IETF
pearg
pearg@jabber.ietf.org
Monday, July 25, 2022< ^ >
Meetecho has set the subject to: PEARG IETF 113
Room Configuration
Room Occupants

GMT+0
[05:33:01] Matthew joins the room
[05:33:01] sftcd joins the room
[05:33:02] npd joins the room
[05:33:03] cjsu joins the room
[05:33:59] zulipbot joins the room
[09:37:08] FXTIA joins the room
[10:17:44] FXTIA leaves the room
[10:18:01] FXTIA joins the room
[10:40:07] FXTIA leaves the room
[10:40:24] FXTIA joins the room
[17:11:36] FXTIA leaves the room
[17:11:54] FXTIA joins the room
[17:23:51] <zulipbot> (Christian Huitema) Good afternoon everyone!
[17:27:55] <zulipbot> (Christopher Patton) Hi!
[17:29:18] <zulipbot> (Randy Bush) any chance some can do a sound check?
[17:29:32] <zulipbot> (Sara Dickinson) Hi All - I believe we need a note taker is anyone is willing to volunteer?
[17:29:45] <zulipbot> (Randy Bush) well, thank you
[17:29:59] <zulipbot> (Christian Huitema) yes, we hear you.

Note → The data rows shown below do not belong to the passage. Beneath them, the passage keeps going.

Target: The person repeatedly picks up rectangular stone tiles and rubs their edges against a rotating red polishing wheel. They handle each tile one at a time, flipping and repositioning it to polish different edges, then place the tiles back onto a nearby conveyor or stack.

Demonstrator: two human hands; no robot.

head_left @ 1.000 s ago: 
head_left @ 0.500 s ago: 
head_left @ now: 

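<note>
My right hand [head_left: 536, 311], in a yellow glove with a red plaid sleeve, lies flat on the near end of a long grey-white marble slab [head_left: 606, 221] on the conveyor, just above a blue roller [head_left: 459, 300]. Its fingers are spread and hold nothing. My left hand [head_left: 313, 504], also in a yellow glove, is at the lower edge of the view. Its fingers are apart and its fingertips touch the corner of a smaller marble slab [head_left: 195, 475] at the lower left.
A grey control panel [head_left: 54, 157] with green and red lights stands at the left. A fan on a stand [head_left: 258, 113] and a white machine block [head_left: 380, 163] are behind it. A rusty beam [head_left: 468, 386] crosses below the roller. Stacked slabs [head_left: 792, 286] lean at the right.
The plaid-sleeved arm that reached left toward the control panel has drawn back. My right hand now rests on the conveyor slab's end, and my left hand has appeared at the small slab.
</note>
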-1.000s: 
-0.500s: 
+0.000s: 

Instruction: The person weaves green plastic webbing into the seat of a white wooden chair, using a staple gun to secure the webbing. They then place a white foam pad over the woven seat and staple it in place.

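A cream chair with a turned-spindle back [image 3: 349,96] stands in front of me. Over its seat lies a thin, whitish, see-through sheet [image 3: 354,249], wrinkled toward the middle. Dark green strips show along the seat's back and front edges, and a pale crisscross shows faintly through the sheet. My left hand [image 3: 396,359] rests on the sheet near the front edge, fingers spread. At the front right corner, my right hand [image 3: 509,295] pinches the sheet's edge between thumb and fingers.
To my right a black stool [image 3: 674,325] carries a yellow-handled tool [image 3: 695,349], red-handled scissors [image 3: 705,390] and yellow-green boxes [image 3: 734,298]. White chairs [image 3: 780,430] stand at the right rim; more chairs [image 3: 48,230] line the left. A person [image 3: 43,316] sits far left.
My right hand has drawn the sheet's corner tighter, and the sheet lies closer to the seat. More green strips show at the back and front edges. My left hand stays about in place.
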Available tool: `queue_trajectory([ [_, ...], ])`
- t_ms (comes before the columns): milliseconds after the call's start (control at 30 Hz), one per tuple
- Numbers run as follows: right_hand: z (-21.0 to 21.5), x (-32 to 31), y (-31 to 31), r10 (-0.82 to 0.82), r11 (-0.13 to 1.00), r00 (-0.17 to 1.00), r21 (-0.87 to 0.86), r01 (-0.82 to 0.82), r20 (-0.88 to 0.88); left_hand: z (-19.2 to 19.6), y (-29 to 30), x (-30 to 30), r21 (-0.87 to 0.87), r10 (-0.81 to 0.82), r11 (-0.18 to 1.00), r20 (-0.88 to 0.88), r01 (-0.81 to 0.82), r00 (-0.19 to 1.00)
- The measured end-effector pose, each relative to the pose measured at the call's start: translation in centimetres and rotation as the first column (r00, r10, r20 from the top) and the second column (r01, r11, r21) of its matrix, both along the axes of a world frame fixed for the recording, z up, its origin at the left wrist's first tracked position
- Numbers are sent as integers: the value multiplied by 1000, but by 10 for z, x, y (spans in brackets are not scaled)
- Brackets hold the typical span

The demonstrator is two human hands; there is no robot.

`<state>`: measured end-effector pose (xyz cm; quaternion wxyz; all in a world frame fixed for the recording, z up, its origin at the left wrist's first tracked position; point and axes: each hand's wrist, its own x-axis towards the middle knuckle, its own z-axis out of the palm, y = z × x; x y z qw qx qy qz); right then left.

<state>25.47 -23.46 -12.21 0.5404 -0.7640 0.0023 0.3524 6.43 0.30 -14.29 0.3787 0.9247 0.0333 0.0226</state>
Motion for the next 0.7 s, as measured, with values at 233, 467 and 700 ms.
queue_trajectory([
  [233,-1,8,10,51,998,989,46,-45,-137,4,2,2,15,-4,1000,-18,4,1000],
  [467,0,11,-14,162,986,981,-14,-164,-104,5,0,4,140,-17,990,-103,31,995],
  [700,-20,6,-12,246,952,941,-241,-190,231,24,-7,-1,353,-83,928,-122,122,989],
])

At least some of us do
[17:30:12] <zulipbot> (Sofia Celi) hearing here as well ;)
[17:30:39] <zulipbot> (Randy Bush) chris, check room mic please
[17:31:33] <zulipbot> (Mike Rosulek) as a remote speaker, will I screen-share my own slides or will they be operated by someone in the room?
[17:32:01] <zulipbot> (Christopher Patton) I can take notes.
[17:32:01] <zulipbot> (Sara Dickinson) We can share you slides so you can control them via Meetecho
[17:32:40] <zulipbot> (Mike Rosulek) ok great, as long as I don't have to command a person to advance the slide a gazillion times ;) -- I used a lot of overlays
[17:33:37] <zulipbot> (Rob Austein) I just lost audio.  Just me?
[17:33:51] <zulipbot> (Randy Bush) /me haz audio
[17:34:04] <zulipbot> (Mike Rosulek) audio is still working for me
[17:34:05] <zulipbot> (Rob Austein) Ack, tnx
[17:36:06] <zulipbot> (Martin Thomson) @**Sara Dickinson** I think that you can hand control of the slides over to Sofìa
[17:37:07] <zulipbot> (Sara Dickinson) OK - I think sofia should have control now
[17:37:21] <zulipbot> (Christopher Wood) Yes, it looks that way.
[17:38:42] <zulipbot> (Sara Dickinson) @Mike - yes we have the power to hand you control of your slides (Thanks @Martin for the prompt!)
[17:40:02] <zulipbot> (Rob Austein) Since Meetecho gets blamed for everything even when it's not their fault: it was not their fault, totally local issue (bluetooth transceiver glitched)
[17:42:45] <npd> what do we mean by "costly" in describing RAPPOR? just that it's less efficient per report, because their is client-side randomization/noise?
[17:48:19] <zulipbot> (Mike Rosulek) @Sofía: can you list some functions that would be useful to compute using PPM techniques, but for which we currently lack efficient techniques? (asking from a research perspective)
[17:49:35] <zulipbot> (Christopher Wood) Given the time remaining, we may have to take Q&A offline to the chat.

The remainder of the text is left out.